In many ways, the drive for efficiency is the story of the supermarket industry. It's in the basic DNA of the industry to look for more effective ways of moving product from the farms and factories through to warehouses, stores and consumer pantries.  For many years the industry was the hallmark of efficiency among American businesses and when that mantle passed on to non-traditional operators, the industry launched a massive efficiency initiatives to examine areas of waste.

But even as we focus on supply chain excellence, we have to stay mindful of another truth: Shoppers—the arbiter of industry and company success—care nothing about logistics.  What they want is value, which translates into a wide choice of products sold at reasonable prices. And none of that can be accomplished without the support of an excellent supply chain.

That's why in tough economic times like the present, we need extra attention focused on eliminating supply chain inefficiency, which in turn demands clear and constant communication by trading partners. Without open and frank discussions problems and opportunities can't be identified and grabbed.

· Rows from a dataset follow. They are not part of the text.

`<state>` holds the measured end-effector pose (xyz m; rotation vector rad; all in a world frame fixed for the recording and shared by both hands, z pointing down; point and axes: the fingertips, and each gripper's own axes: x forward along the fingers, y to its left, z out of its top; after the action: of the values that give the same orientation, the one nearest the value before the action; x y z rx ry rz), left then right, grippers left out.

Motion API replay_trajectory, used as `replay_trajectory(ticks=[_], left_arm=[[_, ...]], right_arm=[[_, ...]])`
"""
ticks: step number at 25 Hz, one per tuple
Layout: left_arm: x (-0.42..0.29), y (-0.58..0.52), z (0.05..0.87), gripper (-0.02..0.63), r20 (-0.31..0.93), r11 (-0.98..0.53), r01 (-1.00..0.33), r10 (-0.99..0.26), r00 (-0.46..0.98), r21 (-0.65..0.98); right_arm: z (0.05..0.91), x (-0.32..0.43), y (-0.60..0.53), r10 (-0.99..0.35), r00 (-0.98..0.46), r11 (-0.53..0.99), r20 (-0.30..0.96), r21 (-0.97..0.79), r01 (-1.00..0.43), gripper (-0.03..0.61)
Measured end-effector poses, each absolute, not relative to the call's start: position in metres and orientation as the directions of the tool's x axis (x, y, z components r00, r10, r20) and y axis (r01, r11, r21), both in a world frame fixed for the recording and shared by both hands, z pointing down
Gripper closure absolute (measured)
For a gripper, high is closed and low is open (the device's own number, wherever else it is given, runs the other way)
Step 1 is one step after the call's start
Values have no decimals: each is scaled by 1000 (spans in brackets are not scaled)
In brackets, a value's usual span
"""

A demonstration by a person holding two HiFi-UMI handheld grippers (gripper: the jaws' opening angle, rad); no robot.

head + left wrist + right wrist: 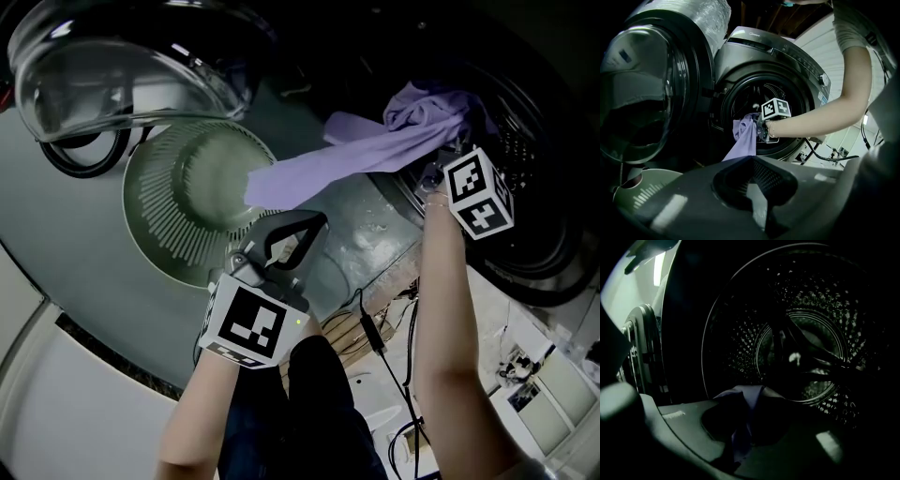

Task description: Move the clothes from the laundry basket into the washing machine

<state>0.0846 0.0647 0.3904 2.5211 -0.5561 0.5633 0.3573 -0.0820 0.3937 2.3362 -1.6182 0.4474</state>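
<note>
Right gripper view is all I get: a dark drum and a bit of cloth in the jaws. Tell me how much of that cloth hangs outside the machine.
Observer: Most of it. The purple garment trails from the right gripper out of the washing machine, and its tail hangs above the laundry basket.
Operator: Report the left gripper.
Observer: The left gripper is shut on nothing and hovers by the basket's rim.
Operator: Check the basket for more clothes.
Observer: The part of it that the head view shows holds none. The garment's tail covers one edge.
</note>
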Motion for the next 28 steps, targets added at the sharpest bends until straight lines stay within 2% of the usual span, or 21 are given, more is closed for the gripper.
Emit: replay_trajectory(ticks=[4, 12, 15, 17, 19, 24, 28], left_arm=[[85, 61, 392, 612, 483, -792, -481, -275, 831, 377], [84, 57, 394, 612, 482, -792, -484, -281, 830, 372], [84, 57, 394, 612, 482, -794, -483, -281, 830, 368], [82, 59, 395, 612, 480, -783, -492, -288, 828, 380], [82, 60, 394, 612, 479, -779, -495, -290, 829, 385], [81, 61, 389, 612, 475, -780, -494, -292, 830, 384], [79, 59, 385, 612, 473, -784, -494, -297, 830, 375]], right_arm=[[417, 365, -85, -823, 360, -379, 439, 48, -924, 532], [456, 384, -83, -740, 352, -430, 573, -2, -903, 496], [456, 384, -81, -737, 340, -436, 584, -27, -899, 477], [447, 379, -77, -753, 325, -440, 573, -70, -895, 423], [438, 372, -69, -771, 301, -437, 561, -121, -891, 311], [418, 349, -36, -793, 251, -420, 555, -199, -885, 197], [421, 315, -7, -778, 203, -360, 594, -158, -920, 136]])
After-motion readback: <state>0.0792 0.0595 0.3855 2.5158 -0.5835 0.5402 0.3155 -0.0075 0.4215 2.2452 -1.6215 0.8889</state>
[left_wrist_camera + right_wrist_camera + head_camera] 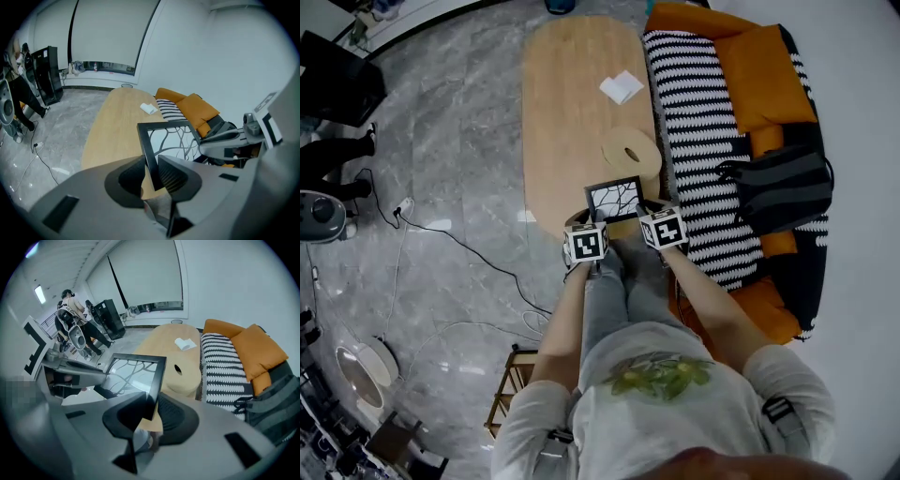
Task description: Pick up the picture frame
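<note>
A black picture frame with a white tree-branch print hangs in the air above the near end of the wooden table. My left gripper is shut on its left edge, and in the left gripper view the black frame runs between the ribbed pads. My right gripper is shut on the right edge; the right gripper view shows the frame pinched at its lower right corner.
A round wooden block with a hole and a white folded paper lie on the table. An orange sofa with a striped throw and a dark bag stands to the right. Cables cross the floor at left.
</note>
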### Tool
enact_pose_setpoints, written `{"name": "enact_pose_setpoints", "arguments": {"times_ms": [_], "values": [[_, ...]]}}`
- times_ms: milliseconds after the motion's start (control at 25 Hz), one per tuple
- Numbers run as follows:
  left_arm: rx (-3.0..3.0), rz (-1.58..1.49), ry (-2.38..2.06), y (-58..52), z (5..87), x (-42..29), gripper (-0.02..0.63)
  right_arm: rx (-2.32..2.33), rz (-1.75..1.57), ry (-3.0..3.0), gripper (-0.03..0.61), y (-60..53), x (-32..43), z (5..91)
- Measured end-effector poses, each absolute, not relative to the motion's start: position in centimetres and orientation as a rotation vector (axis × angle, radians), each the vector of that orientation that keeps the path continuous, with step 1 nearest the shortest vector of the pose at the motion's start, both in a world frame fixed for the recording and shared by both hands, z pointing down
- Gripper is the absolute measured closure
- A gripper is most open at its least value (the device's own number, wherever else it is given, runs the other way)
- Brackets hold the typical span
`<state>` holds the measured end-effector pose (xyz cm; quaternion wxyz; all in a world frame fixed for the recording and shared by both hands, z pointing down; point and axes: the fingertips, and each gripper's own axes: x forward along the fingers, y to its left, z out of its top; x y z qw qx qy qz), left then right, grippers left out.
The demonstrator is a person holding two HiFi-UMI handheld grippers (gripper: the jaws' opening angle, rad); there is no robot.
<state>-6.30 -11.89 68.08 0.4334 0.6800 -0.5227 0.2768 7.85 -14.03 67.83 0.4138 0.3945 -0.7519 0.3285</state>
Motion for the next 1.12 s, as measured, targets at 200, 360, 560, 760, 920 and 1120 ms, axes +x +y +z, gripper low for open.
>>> {"name": "enact_pose_setpoints", "arguments": {"times_ms": [200, 360, 560, 760, 920, 1120], "values": [[1.733, 0.656, -1.321, -12.4, 64.1, -6.0, 0.515, 1.01, 0.816, -1.931, 0.492, -14.5, 8.2, 64.1], [1.765, 0.618, -1.325, -12.7, 61.0, -6.0, 0.515, 1.011, 0.802, -1.984, 0.491, -14.8, 8.2, 61.0], [1.817, 0.566, -1.33, -13.0, 56.8, -6.4, 0.515, 1.051, 0.791, -2.03, 0.489, -14.9, 7.8, 57.1], [1.849, 0.524, -1.359, -12.4, 53.3, -6.6, 0.517, 1.088, 0.789, -2.091, 0.491, -14.5, 7.7, 53.5], [1.858, 0.47, -1.377, -12.2, 50.8, -6.7, 0.517, 1.094, 0.777, -2.143, 0.492, -14.5, 7.5, 51.0], [1.845, 0.425, -1.44, -11.9, 47.7, -7.0, 0.518, 1.114, 0.723, -2.202, 0.492, -14.6, 7.2, 47.7]]}}
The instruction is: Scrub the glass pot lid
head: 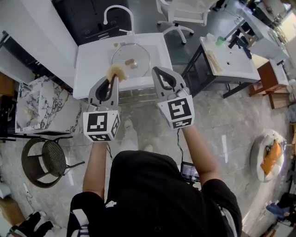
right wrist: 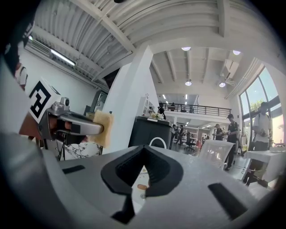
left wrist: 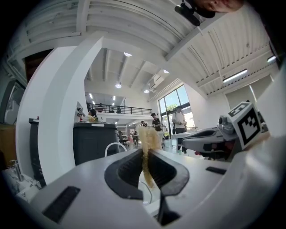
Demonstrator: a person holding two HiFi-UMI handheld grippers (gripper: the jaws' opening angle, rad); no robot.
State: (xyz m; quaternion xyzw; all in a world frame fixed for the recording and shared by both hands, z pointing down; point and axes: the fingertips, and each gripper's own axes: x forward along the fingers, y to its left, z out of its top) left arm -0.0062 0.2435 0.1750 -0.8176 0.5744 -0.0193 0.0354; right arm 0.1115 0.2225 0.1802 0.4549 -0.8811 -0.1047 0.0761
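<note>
The glass pot lid [head: 137, 54], round with a brown knob, lies flat in the white sink basin [head: 92, 60] ahead of both grippers. My left gripper [head: 114, 75] is shut on a yellow sponge [head: 115, 71], held up just before the counter's near edge. In the left gripper view the sponge [left wrist: 147, 143] sticks up from between the closed jaws of the left gripper [left wrist: 146, 156]. My right gripper [head: 157, 71] hovers beside it, shut with nothing in it; in its own view the right gripper [right wrist: 144, 151] shows its jaws meeting, and the lid's knob [right wrist: 142, 186] peeks through below.
A white faucet [head: 118, 10] arches over the sink's far side. A marble-topped table [head: 39, 106] and a round wire stool [head: 48, 159] stand at the left. A white table [head: 229, 58] with small items is at the right, an office chair [head: 178, 16] behind.
</note>
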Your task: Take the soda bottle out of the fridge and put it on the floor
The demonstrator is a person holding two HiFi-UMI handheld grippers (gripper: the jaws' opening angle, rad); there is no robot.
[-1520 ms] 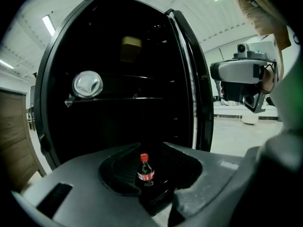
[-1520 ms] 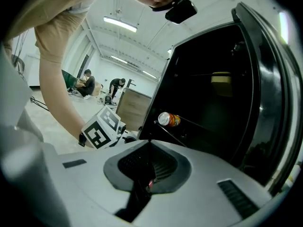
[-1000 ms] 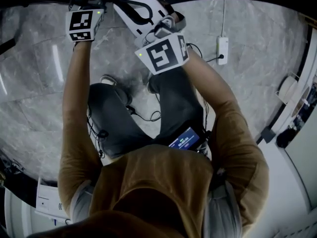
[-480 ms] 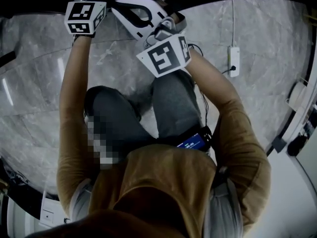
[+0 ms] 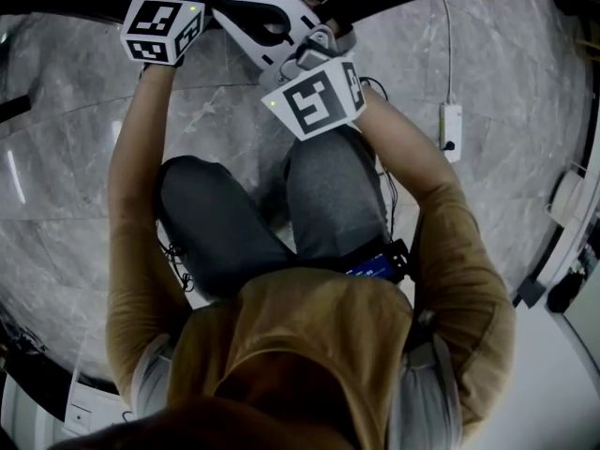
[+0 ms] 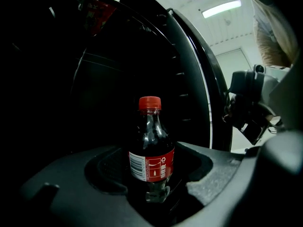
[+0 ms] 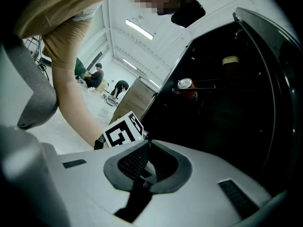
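Note:
In the left gripper view the soda bottle (image 6: 150,150), dark with a red cap and a red label, stands upright between the dark jaws of my left gripper (image 6: 154,169). These jaws have just been opening; the pads stand off the bottle's sides. Its base is hidden behind the jaws. My white right gripper (image 7: 149,148) is shut and holds nothing. It points at the open fridge (image 7: 227,112). In the head view both marker cubes (image 5: 161,28) (image 5: 316,97) sit at the top, above the person's knees.
The fridge interior is dark, with a red can (image 7: 184,85) on a wire shelf and the door edge (image 6: 208,79) just right of the bottle. The floor (image 5: 75,186) is grey marble. A power strip (image 5: 450,127) with its cable lies to the right.
The person has crouched lower, so the knees fill more of the head view under the grippers. The power strip has drifted right in the picture. Both marker cubes keep their places at the top.

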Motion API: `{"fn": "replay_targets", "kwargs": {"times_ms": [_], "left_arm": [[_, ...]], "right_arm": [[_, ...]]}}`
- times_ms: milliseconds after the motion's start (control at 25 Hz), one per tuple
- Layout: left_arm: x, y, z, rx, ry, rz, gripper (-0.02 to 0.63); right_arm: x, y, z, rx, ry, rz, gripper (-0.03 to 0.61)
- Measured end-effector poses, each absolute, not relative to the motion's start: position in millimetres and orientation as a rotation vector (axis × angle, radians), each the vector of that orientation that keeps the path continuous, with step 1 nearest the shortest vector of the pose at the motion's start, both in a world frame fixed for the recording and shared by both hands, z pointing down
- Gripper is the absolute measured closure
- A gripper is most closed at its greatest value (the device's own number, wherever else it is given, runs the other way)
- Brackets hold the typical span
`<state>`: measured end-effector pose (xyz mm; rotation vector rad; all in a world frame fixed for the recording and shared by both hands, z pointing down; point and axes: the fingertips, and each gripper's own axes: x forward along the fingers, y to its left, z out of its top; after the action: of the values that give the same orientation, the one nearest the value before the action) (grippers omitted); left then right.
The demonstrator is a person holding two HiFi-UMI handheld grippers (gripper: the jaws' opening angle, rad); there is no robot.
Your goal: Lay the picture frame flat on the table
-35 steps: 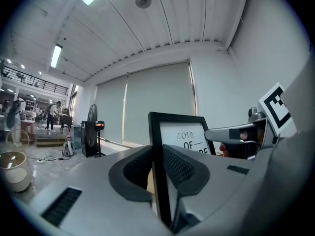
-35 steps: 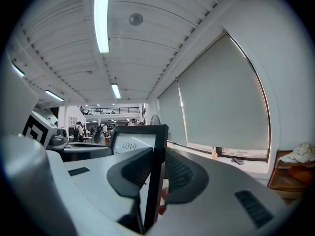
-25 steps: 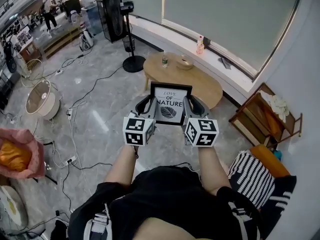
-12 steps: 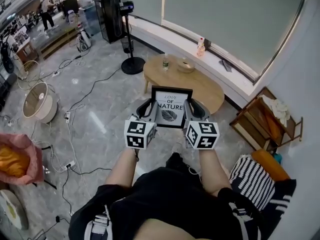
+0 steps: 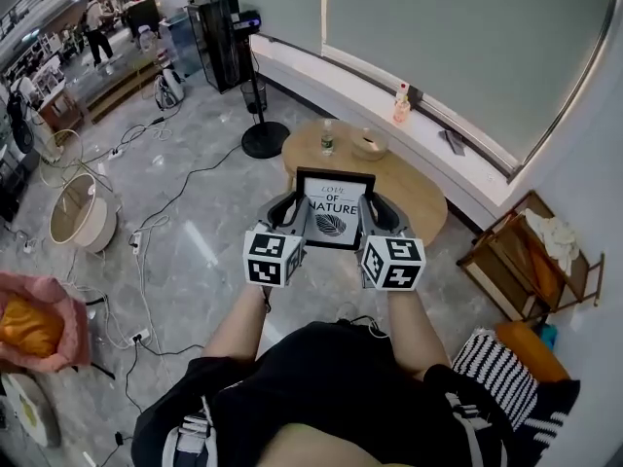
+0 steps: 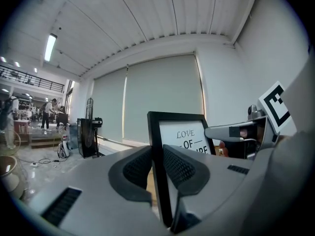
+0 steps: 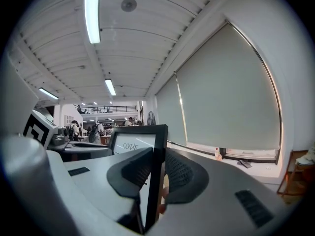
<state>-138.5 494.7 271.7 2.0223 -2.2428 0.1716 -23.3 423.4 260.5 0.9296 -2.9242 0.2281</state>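
A black picture frame (image 5: 333,210) with a white print reading "LOVE OF NATURE" is held upright in the air, facing me, in front of an oval wooden table (image 5: 409,178). My left gripper (image 5: 289,217) is shut on the frame's left edge (image 6: 158,166), the black bar pinched between its two pads. My right gripper (image 5: 368,217) is shut on the right edge (image 7: 154,176) in the same way. In the head view the frame hangs over the floor just short of the table's near rim.
On the table stand a small bottle (image 5: 327,139) and a bowl (image 5: 369,144). A standing fan (image 5: 256,100) is left of the table, cables run across the tiled floor (image 5: 185,232), and a wooden rack (image 5: 531,266) is at the right. People move in the far background.
The view has shifted slightly toward the table; the frame stays held between both grippers in the same upright pose. The grip has not changed.
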Motion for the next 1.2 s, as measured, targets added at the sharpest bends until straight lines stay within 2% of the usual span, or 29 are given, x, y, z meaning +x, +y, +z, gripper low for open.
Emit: {"fn": "replay_targets", "kwargs": {"times_ms": [560,1200], "left_arm": [[-147,259,273,1.993,-2.256,0.187,0.526],[-145,126,315,2.042,-2.113,0.26,0.525]], "right_arm": [[-36,182,262,0.866,-2.932,0.259,0.485],[-28,58,306,0.982,-2.839,0.373,0.485]]}}
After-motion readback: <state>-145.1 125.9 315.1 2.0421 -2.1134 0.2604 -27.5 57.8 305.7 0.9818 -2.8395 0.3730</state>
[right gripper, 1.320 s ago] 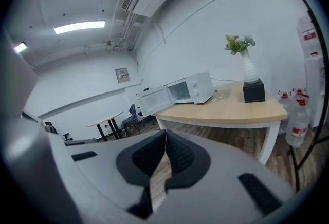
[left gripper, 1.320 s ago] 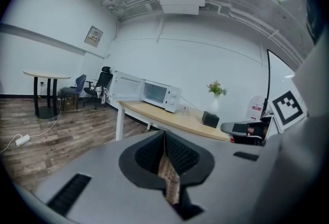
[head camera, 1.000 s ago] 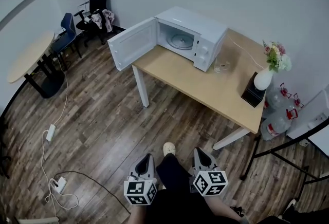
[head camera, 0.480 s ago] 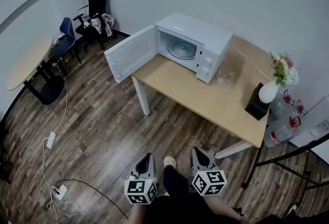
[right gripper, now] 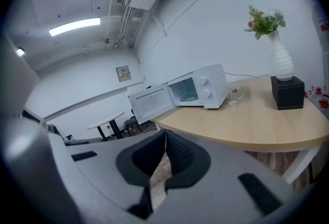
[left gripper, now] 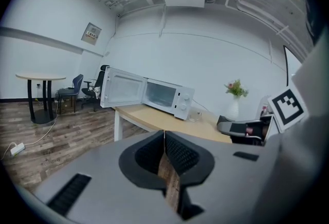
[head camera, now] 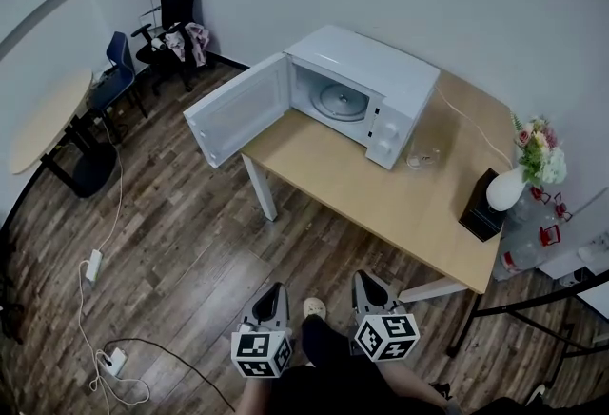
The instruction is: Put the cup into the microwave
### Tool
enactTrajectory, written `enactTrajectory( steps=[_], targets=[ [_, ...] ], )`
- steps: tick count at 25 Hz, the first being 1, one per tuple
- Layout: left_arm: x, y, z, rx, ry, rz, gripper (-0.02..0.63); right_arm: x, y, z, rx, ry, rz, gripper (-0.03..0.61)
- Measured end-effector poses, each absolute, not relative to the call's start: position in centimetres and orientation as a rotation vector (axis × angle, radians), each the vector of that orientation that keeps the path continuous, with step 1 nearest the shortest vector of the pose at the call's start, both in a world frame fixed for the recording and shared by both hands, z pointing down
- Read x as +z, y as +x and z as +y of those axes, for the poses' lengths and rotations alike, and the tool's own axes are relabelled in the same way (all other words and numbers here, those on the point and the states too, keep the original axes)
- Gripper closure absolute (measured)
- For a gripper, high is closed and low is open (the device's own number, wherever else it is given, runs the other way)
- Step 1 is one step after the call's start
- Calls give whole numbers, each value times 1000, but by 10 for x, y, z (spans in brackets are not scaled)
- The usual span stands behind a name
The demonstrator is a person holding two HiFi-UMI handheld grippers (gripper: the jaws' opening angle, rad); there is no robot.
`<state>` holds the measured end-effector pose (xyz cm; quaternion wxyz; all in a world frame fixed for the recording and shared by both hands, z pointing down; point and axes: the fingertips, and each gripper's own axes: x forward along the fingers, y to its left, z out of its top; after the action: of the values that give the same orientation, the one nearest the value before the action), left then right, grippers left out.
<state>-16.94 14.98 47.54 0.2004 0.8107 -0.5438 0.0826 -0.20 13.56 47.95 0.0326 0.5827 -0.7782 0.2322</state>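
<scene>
A clear glass cup (head camera: 421,158) stands on the wooden table (head camera: 381,204), just right of the white microwave (head camera: 373,89). The microwave's door (head camera: 236,108) hangs wide open to the left and the glass turntable shows inside. Both grippers are low in the head view, well short of the table: left gripper (head camera: 273,294) and right gripper (head camera: 365,282). Each has its jaws shut together with nothing between them. The left gripper view shows the microwave (left gripper: 164,96) and cup (left gripper: 194,114) far ahead. From the right gripper view I see the microwave (right gripper: 198,88) and the cup (right gripper: 234,94).
A white vase of flowers (head camera: 521,175) sits on a black box (head camera: 481,207) at the table's right end. Water bottles (head camera: 533,247) stand on the floor behind it. Chairs (head camera: 119,69) and a round table (head camera: 43,123) are at the left. Cables and a power strip (head camera: 107,361) lie on the floor.
The table and microwave have slid down and toward me in the head view, so both grippers have come closer to them. Their jaws stayed shut.
</scene>
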Motion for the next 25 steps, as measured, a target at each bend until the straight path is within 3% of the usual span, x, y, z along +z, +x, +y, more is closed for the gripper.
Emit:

There's a small but important scene in the wonderful movie The Right Stuff that tells you everything you need know about the importance of operating efficiently.  In the scene, a group of pilots and engineers are asked a simple question. "Do you know what makes these rockets fly?" The engineers say it's too hard to explain, but the answer has nothing to do with aerodynamics, physics or any other science.  Rather, it comes down to funding. The equation is simple: "No bucks, no Buck Rogers."

In supermarkets, efficiency translates into a better in-store experience, better shopper value and a better chance at retail success.